Dave, actually we already do for pretty much every jquery function and its even shorter than checking for null because it's just <pre>!arg</pre>. Its already been fixed in the pull request and it was just a matter of adding one word. I'm surprised we weren't already doing this for filter and not, because we really do have it for just about every other function. And like I said, it's super easy. Not all inputs tho. Just the falsey ones when they make no sense to jquery.

comment:8 follow-up: ↓ 10 Changed 3 years ago by dmethvin

A .filter(" ") (a single space) won't meet the !arg test. Were we trying to fix that?

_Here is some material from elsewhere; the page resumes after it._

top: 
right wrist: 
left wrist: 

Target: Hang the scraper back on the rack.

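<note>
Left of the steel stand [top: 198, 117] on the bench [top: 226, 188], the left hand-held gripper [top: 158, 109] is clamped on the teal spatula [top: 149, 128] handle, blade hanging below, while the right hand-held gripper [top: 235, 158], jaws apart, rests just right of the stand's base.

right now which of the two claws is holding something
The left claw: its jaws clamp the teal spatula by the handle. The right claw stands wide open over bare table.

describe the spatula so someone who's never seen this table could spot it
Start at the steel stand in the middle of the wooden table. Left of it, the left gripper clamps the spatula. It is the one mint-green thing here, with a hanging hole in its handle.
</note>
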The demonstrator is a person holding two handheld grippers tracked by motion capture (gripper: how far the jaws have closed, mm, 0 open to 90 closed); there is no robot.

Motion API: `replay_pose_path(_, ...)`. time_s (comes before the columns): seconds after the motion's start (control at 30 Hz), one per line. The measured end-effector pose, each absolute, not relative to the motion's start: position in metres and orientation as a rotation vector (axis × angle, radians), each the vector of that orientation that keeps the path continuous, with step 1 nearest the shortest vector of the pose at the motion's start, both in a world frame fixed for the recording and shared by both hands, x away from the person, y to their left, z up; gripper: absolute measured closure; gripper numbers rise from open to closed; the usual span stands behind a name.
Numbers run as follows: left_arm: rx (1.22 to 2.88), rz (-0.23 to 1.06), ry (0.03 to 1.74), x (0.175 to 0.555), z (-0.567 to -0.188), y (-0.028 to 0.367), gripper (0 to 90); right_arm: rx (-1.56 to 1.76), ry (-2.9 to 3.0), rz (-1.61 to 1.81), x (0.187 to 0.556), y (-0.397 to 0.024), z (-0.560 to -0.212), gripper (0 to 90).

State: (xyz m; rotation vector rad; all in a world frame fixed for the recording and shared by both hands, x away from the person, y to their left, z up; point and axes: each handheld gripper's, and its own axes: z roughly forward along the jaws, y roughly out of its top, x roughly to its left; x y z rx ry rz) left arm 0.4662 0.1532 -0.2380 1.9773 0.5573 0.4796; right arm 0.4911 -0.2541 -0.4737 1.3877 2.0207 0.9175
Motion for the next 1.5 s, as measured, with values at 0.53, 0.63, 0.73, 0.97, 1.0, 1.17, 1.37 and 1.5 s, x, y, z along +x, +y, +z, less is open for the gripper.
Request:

I disagree on specifying what is NOT valid input. Other than bad selectors being invalid input.

Last edited 3 years ago by dmethvin (previous) (diff)

comment:9 Changed 3 years ago by timmywil

No I agree we don't need to worry about that one. Sizzle handles that for us anyway.

comment:10 in reply to: ↑ 8 Changed 3 years ago by per.lindberg@…

Replying to dmethvin:

I disagree on specifying what is NOT valid input. Other than bad selectors being invalid input.

You have a point here; a a complete list of all possible invalid inputs can be made very long indeed.

As log as there's a strict definition of what IS valid input, then logically everything else is NOT. And -important!- a note that the result for invalid input is UNDEFINED.

comment:11 Changed 3 years ago by john

  • Status changed from closed to reopened
  • Resolution worksforme deleted

comment:12 Changed 3 years ago by john

  • Status changed from reopened to closed
  • Resolution set to fixed
  • Milestone changed from 1.next to 1.6

Actually this was landed and fixed - and will be in 1.6.

Please follow the  bug reporting guidlines and use  jsFiddle when providing test cases and demonstrations instead of pasting the code in the ticket.